Посол И. Щербатов писал в 1746 г., что «Пэлгэмы и их партизаны ищут как бы то ни было, а учинить мир с Францией, многие же мнят, что нет ли в том согласия» <107>. Представляется, что это мнение не вполне точно отражало течения внутри правительства, в котором отсутствовало единство в вопросе о том, какой линии придерживаться в войне В 1746–1748 гг. такие политики, как Честерфилд, Бедфорд и Г. Пэлхэм, гораздо более последовательно выступали за заключение мира, чем Ньюкастл и поддерживавший его герцог Кумберленд, брат короля, разгромивший якобитское восстание. Эти двое теснее увязывали вопрос о заключении мира с поиском дипломатических комбинаций, то есть шли тем же путем, что и ранее Картерет. Г. Уолпол писал в памфлете, что война продолжается, словно для этого есть все больше денег и все новые армии, и «то, что нас бьют, становится аргументом для найма новых армий, которые маршируют большей частью в Комитет по снабжению. Когда французы находятся на зимних квартирах, русские, гессенцы – все воюют для нас, предоставляя нам в результате не города, а проблемы» <108>. Как видим, Г. Уолпол критически оценивал дипломатические усилия Ньюкастла по созданию новых союзов.

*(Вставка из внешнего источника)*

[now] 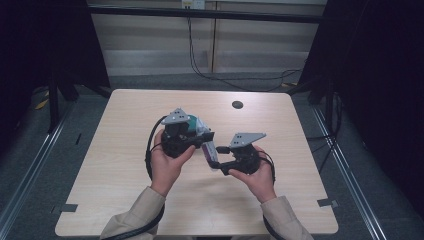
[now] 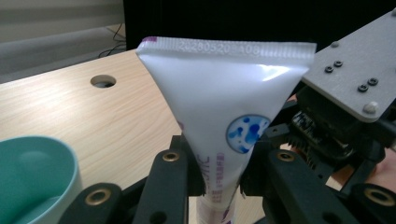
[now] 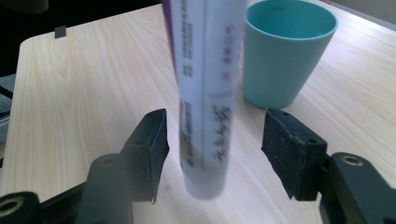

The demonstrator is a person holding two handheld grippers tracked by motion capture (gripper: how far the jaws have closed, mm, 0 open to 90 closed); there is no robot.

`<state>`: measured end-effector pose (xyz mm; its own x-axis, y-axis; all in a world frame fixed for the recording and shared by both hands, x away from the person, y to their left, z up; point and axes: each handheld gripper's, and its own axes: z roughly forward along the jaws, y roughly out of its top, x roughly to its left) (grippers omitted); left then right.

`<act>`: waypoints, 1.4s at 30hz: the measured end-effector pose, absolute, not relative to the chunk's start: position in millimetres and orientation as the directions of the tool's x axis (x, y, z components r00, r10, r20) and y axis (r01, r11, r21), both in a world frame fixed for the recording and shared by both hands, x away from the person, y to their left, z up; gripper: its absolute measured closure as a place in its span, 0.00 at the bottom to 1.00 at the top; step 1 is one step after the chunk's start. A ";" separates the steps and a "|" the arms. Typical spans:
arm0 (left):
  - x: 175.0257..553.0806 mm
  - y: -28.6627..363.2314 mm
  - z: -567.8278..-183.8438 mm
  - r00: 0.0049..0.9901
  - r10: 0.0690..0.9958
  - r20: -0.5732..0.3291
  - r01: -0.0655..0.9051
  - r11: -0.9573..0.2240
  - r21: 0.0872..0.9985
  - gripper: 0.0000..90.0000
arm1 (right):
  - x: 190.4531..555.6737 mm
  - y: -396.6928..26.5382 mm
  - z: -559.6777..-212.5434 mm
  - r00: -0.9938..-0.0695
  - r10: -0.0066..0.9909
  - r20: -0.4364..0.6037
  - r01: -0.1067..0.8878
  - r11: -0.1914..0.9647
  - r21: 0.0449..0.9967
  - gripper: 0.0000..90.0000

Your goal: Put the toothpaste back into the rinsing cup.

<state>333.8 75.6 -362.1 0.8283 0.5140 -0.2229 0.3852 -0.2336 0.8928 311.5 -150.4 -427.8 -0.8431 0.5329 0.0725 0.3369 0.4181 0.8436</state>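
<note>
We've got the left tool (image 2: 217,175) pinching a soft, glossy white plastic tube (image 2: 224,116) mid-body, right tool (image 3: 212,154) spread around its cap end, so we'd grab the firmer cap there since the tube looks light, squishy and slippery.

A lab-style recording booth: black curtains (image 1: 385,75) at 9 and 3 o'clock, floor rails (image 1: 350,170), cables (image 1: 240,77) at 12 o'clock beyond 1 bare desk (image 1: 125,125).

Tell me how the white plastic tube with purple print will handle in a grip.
The white plastic tube with purple print looks soft and likely dents where the left gripper clamps it. Its glossy skin may slip. The crimped flat end probably stops it rolling.
</note>
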 end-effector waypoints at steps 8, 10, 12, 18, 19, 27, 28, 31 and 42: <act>336.6 83.0 -359.4 0.820 0.534 -0.205 0.383 -0.246 0.890 0.85 | 312.1 -168.5 -438.2 -0.825 0.560 0.077 0.369 0.430 0.824 0.29; 337.3 85.2 -358.0 0.818 0.540 -0.198 0.381 -0.252 0.889 0.85 | 311.8 -170.5 -439.9 -0.821 0.566 0.077 0.374 0.431 0.821 0.27; 338.3 88.4 -355.6 0.818 0.544 -0.188 0.376 -0.258 0.890 0.85 | 310.7 -176.6 -445.5 -0.812 0.578 0.078 0.389 0.437 0.811 0.23; 341.9 94.0 -348.7 0.810 0.563 -0.166 0.374 -0.277 0.885 0.85 | 304.8 -189.8 -462.9 -0.789 0.612 0.064 0.419 0.459 0.783 0.17; 342.7 94.7 -347.6 0.808 0.566 -0.165 0.374 -0.275 0.886 0.85 | 303.8 -191.6 -465.9 -0.785 0.617 0.060 0.421 0.459 0.782 0.16; 348.3 98.9 -336.2 0.801 0.582 -0.142 0.369 -0.293 0.882 0.85 | 295.5 -199.6 -493.0 -0.781 0.622 0.057 0.445 0.489 0.750 0.15; 348.3 98.9 -336.2 0.801 0.582 -0.142 0.369 -0.293 0.882 0.85 | 295.5 -199.6 -493.0 -0.781 0.622 0.057 0.445 0.489 0.750 0.15; 350.4 99.3 -332.2 0.799 0.586 -0.135 0.368 -0.300 0.880 0.85 | 292.8 -198.7 -499.5 -0.779 0.626 0.043 0.450 0.509 0.734 0.15; 358.6 104.3 -320.7 0.786 0.604 -0.131 0.374 -0.297 0.878 0.85 | 292.2 -199.2 -506.1 -0.783 0.621 0.039 0.448 0.520 0.727 0.15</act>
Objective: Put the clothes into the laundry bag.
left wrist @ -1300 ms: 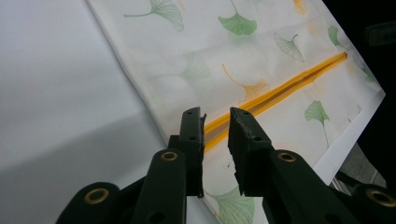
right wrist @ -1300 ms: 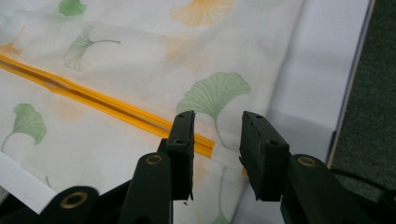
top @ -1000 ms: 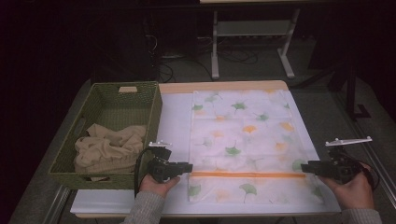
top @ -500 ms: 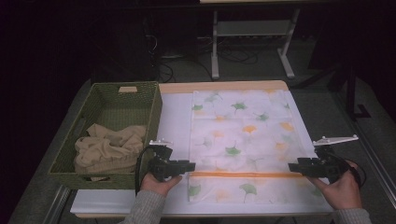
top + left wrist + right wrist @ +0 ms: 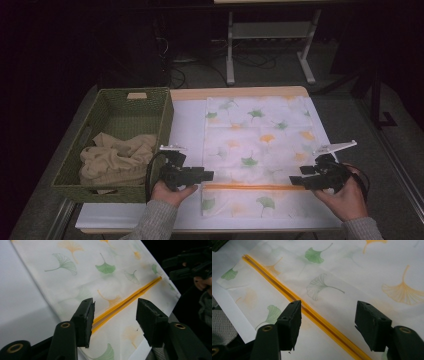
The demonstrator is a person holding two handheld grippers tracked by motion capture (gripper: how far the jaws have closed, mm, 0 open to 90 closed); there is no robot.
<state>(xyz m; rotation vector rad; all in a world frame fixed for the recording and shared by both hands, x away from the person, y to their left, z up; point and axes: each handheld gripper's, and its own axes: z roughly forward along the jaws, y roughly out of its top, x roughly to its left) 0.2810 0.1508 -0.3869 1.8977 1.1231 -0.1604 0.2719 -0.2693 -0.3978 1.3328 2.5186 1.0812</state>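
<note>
A white cloth [image 5: 257, 145] printed with green and orange ginkgo leaves lies flat on the white board [image 5: 187, 125]. Its near part is folded over, and an orange stripe [image 5: 245, 187] runs along the fold's edge. My left gripper [image 5: 210, 175] is at the cloth's left edge by the stripe's end. Its jaws have just been opening and now stand apart over the orange stripe [image 5: 130, 298], pressing nothing. My right gripper [image 5: 292, 181] is at the cloth's right edge. Its jaws have also just been opening, and they straddle the orange stripe [image 5: 274, 283] without gripping it.
A green woven basket [image 5: 107, 107] stands left of the board with a crumpled beige cloth [image 5: 117, 157] inside. A metal stand [image 5: 270, 35] is on the floor beyond the table. The other gripper [image 5: 175, 267] shows far off in the left gripper view.
My right hand has moved left, toward the cloth's right edge. The left hand has stayed in place. The cloth lies as before.
</note>
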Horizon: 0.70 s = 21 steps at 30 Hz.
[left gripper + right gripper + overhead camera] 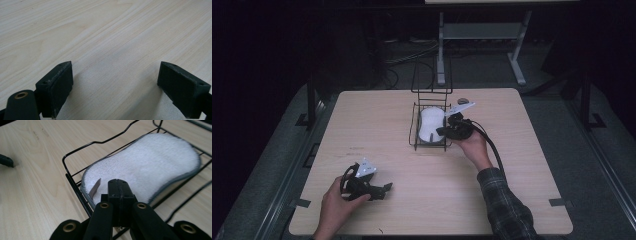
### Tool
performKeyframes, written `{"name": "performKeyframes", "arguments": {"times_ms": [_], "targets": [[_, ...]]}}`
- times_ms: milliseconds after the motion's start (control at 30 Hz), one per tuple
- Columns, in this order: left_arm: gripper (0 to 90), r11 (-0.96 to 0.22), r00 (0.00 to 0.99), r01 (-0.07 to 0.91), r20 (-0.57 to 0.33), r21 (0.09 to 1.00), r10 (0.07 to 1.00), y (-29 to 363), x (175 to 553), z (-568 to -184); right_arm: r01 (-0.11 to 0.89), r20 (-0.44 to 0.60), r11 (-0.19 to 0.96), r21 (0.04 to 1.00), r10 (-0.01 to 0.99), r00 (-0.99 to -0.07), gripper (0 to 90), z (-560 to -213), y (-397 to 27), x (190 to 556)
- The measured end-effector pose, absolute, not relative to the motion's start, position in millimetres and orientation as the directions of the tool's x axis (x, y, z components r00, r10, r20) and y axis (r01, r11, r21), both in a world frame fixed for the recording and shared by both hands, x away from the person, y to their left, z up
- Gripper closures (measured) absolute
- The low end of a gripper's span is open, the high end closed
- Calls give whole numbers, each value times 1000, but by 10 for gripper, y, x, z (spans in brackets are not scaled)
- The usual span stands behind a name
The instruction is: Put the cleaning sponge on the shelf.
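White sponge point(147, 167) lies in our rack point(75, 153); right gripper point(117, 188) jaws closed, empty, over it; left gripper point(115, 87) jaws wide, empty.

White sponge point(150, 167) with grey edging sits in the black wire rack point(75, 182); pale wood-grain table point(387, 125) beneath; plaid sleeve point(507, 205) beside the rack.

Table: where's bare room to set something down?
Free: the table's far-left stretch, left of the wire rack; the near middle between left gripper and the right forearm; the right edge. Crowded: rack with white sponge, right gripper at it.
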<state>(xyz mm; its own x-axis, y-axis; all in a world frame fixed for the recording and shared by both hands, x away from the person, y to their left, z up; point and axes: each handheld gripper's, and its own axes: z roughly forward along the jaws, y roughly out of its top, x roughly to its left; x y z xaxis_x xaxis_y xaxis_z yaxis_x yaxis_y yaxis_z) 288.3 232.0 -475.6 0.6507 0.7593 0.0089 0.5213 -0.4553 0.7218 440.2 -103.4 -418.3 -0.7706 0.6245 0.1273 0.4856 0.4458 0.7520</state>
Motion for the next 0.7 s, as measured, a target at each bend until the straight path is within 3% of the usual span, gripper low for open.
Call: {"name": "performKeyframes", "arguments": {"times_ms": [100,200,467,700], "targets": [[124,-457,652,521,10,721,758,2321,2883,-4755,483,127,429,763,633,-764,891,-4141,-1129,4370],[124,-455,652,522,7,722,759,2320,2883,-4755,484,123,418,769,646,-753,811,-4104,-1234,4324],[124,-454,651,522,7,722,759,2319,2882,-4755,518,135,369,772,700,-701,502,-4077,-1510,4140],[124,-453,651,521,7,723,759,2319,2883,-4756,545,148,313,777,751,-643,303,-4135,-1769,3936]]}}
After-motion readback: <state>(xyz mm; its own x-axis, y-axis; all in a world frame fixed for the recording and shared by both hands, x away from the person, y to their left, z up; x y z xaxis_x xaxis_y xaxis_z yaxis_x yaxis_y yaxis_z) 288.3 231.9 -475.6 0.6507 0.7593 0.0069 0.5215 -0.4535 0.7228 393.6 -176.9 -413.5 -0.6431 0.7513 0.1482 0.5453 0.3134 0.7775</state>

Отвечая на эту критику, автор проправительственного памфлета возлагал вину за внешнеполитические и военные трудности на самих Уолполов: «Публике слишком хорошо известно, как развивались события, чтобы относить неудачи на счет нынешнего министерства. Разве не известны причины нерешительности и холодности голландцев? Разве отчуждение Пруссии не является следствием Венского договора? Ошибки в политике нелегко преодолевать» <109>.
Субсидные конвенции об использовании русских войск были подписаны в 1746 и 1747 гг. Ноябрьская конвенция 1747 г. предусматривала, что Россия отправит в Германию и Нидерланды 30-ты-сячный корпус, за что Англия обязалась выплачивать ей 300 тысяч фунтов каждые 4 месяца. Отряд под командованием В. А. Репнина выступил весной 1748 г., когда война была близка к завершению, и в военных действиях участия не принял, хотя русское правительство и получило 1,8 млн. рублей В Англии поход русских войск через Германию оценили по-разному. Английский историк М. Андерсон заметил: многие из членов английского кабинета «усвоили очевидный урок, что использование русских войск слишком накладно для казны и малоэффективно» <110>. Действительно, твердость русских в переговорах об условиях субсидных конвенций, дальность расстояний делали надежды на прочную и дешевую опору в лице России преувеличенными.
Ожидания некоторых политических деятелей, что после отставки Картерета правительство воспользуется торийской концепцией «голубой воды» и обратит основное внимание на военные операции в колониях, не оправдались. «Захват в 1745 г. Кейп-Бретона, являвшегося ключом к Французской Канаде, казался в этом плане многообещающим. Но в действительности взгляды Лондона на империю не претерпели глубоких изменений. По большей части внешнюю политику правительства «широкого дна» трудно отделить от того, что делал Картерет» – заметил историк Лэнгфорд <111>. Честерфилд считал, что можно скорее поступиться Гибралтаром, чем Кейп-Бретоном. Он напоминал Ньюкастлу, который был категорически против такой комбинации, что «стоял среди первых, кто видел трудности, которые проистекают из захвата этого пункта, а когда слышал крики за это, то хотел, чтобы они застряли в глотках». Но при помощи флота Кейп-Бретон можно сохранить за Англией, тогда как добиваться мира, требуя уступок во Фландрии, значит действовать в интересах Голландии, которая никогда уже не сможет быть надежной опорой на континенте <112>. В известном смысле война за австрийское наследство была «более европейской», чем война за испанское наследство. Военные поражения, отсутствие каких-либо приобретений в конце способствовали некоторому разочарованию в вигской доктрине активной европейской политики.